Lewis Wolpert once quipped that the most important moment of your life is not marriage, birth or death but gastrulation. This is the process that turns the mass of cells that results from the fertilization of an egg into the outline of an organism; the first glimpse of what will become an organism. In humans the process is initiated on day 14 from the start of development and, due to its happening deep in the womb, remains inaccessible to observation and experimentation. The reasons are not only the difficulty to access the embryos at these early stages, but also ethical and regulatory barriers that prevent growing human embryos in the lab beyond day 14. Nevertheless, this is a critical moment in the construction of tissues and organs and medical studies suggest that many pathologies have their origin in the mechanisms that underlie this process.

Today, the laboratory of Zhen Liu at CAS in collaboration with Alfonso Martinez Arias at the Department of Medicine and Life Sciences at UPF report in Nature a model of primate gastrulation organized in the lab from monkey pluripotent stem cells. They first assembled the cells into a blastoid –a cellular structure made in the lab that mimics the organization of the blastocyst– which then transitioned into a structure that mimics the epiblast –the cellular substrate for gastrulation. Over the course of a week, the structure underwent gastrulation, generating the seeds for the different organs and tissues with reference to a coordinate system that emerges with the process.

‘There are meticulous descriptions of gastrulation in monkey embryos that, by comparison, ensure that our model accurately reflects what happens in the embryo,’ explains Zhen Liu of the CAS. ‘We wanted to be sure we had a reliable model. Something unusual when working with embryo replicas based on stem cells,’ adds Alfonso Martinez Arias of UPF. 

Tracing the origin of diseases

As the model is made with monkey cells –where the ethical burden is lower than with human cells–, the authors were also able to make mutations in developmental genes and assess their consequences for body plan formation. Making, for the first time, an experimental manipulation in a primate embryo model. ‘With our model, we demonstrated that mutants associated with some already described diseases can be introduced and analysed, as well as study the effects of drugs on embryo development’, states Liu.  

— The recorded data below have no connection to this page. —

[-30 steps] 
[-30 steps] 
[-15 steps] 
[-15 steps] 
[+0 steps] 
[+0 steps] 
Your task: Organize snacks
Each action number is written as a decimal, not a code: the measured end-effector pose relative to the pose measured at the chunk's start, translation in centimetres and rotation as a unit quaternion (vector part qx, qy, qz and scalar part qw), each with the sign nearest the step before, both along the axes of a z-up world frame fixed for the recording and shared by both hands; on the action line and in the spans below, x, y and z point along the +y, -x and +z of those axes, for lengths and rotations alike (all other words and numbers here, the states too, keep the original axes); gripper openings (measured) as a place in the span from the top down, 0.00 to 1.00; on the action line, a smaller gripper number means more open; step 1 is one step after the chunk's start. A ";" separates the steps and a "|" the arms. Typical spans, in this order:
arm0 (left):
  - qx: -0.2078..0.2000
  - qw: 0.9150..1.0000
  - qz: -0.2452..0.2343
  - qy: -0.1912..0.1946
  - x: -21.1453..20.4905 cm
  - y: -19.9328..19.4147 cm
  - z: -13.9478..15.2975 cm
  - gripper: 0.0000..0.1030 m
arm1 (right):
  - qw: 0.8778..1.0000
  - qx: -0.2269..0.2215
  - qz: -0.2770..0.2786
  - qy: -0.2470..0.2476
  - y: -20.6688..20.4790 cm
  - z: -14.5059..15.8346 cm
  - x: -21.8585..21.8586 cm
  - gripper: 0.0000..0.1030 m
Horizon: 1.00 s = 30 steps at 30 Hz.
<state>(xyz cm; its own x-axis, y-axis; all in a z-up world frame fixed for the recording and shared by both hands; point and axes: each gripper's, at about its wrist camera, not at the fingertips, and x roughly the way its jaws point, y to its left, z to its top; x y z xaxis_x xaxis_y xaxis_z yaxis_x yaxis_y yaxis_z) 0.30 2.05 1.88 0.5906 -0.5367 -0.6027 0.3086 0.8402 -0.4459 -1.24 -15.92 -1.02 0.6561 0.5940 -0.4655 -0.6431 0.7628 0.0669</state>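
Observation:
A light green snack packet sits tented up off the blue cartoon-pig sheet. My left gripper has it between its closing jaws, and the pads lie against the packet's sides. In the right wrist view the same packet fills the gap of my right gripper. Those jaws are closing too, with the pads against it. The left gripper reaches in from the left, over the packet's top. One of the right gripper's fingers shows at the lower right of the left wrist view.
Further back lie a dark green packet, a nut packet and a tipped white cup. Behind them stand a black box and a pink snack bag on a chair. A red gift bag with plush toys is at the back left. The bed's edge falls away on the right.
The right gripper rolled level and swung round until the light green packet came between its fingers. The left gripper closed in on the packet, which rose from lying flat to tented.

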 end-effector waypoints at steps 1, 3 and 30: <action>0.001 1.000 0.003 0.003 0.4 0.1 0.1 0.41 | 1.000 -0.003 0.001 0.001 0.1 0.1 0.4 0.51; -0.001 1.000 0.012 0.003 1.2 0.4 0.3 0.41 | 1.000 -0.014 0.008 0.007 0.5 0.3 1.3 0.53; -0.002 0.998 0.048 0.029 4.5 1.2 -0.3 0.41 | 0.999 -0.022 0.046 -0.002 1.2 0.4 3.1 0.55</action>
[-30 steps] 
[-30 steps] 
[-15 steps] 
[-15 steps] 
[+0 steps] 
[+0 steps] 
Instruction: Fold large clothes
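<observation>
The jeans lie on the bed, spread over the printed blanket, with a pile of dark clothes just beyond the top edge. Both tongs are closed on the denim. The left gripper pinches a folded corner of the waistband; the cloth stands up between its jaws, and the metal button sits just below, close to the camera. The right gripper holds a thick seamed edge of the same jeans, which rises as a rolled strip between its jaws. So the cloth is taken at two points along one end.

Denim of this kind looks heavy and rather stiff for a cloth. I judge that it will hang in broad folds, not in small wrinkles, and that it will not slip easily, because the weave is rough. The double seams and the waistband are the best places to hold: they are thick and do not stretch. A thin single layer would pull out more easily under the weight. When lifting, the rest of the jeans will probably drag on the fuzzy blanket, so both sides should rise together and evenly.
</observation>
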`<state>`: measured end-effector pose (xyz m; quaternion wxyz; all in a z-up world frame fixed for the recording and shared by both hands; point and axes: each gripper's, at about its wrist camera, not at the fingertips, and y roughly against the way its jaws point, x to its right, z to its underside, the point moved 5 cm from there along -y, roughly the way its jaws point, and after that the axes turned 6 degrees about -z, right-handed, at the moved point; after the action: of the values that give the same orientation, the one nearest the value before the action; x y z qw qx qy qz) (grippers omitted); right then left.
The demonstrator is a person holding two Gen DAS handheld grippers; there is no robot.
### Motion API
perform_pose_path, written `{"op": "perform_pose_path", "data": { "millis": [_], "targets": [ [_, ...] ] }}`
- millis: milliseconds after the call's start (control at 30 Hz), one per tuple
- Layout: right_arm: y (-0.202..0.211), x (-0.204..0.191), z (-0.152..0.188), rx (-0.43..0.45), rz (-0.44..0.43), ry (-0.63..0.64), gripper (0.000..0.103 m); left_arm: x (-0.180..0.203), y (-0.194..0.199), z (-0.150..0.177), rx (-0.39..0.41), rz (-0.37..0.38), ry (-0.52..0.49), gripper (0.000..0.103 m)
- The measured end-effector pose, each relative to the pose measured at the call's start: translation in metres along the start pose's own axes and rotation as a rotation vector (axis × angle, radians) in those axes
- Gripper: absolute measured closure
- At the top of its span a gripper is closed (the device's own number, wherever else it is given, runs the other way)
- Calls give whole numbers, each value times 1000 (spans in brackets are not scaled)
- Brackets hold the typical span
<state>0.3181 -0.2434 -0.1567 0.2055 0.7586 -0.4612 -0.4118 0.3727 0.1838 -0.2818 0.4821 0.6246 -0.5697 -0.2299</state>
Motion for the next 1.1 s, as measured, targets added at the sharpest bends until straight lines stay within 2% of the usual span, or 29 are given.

According to Martinez-Arias, ‘Multiple studies in medical embryology and teratology have shown us that many diseases have their origins during gastrulation. For example, we know that some heart defects are caused by a poor specification of the primordia during gastrulation’. And adds, ‘with this model, we can now reproduce the diseases, to study them in detail and try to understand them better.’.

This work opens up the possibility of using this model as a proxy for the origin of human disease and, significantly, the effects of the environment and drugs on the development of the embryo. It also paves the way for similar studies with human cells.

About the field

Over the last ten years, Pluripotent Stem Cells have been used to create models of the earliest stages of mammalian development. These models offer a possibility to learn about the origin of normal and abnormal development. For example, blastoids mimic the organization of the blastocyst, the structure from which the embryo will develop after implantation in the uterus, and are being used to study events associated with early development and implantation in mice, monkeys and humans. Work with mouse cells has been able to recapitulate gastrulation in vitro and the emergence of the body leading to structures that, in some instances, mimic the embryo closely. These studies have raised the possibility of doing the same with human cells and this gaining access to human gastrulation. However, despite efforts from many laboratories, similar efforts with human cells have not been successful. At best, the current models reach the initial stages of gastrulation but do not progress beyond them.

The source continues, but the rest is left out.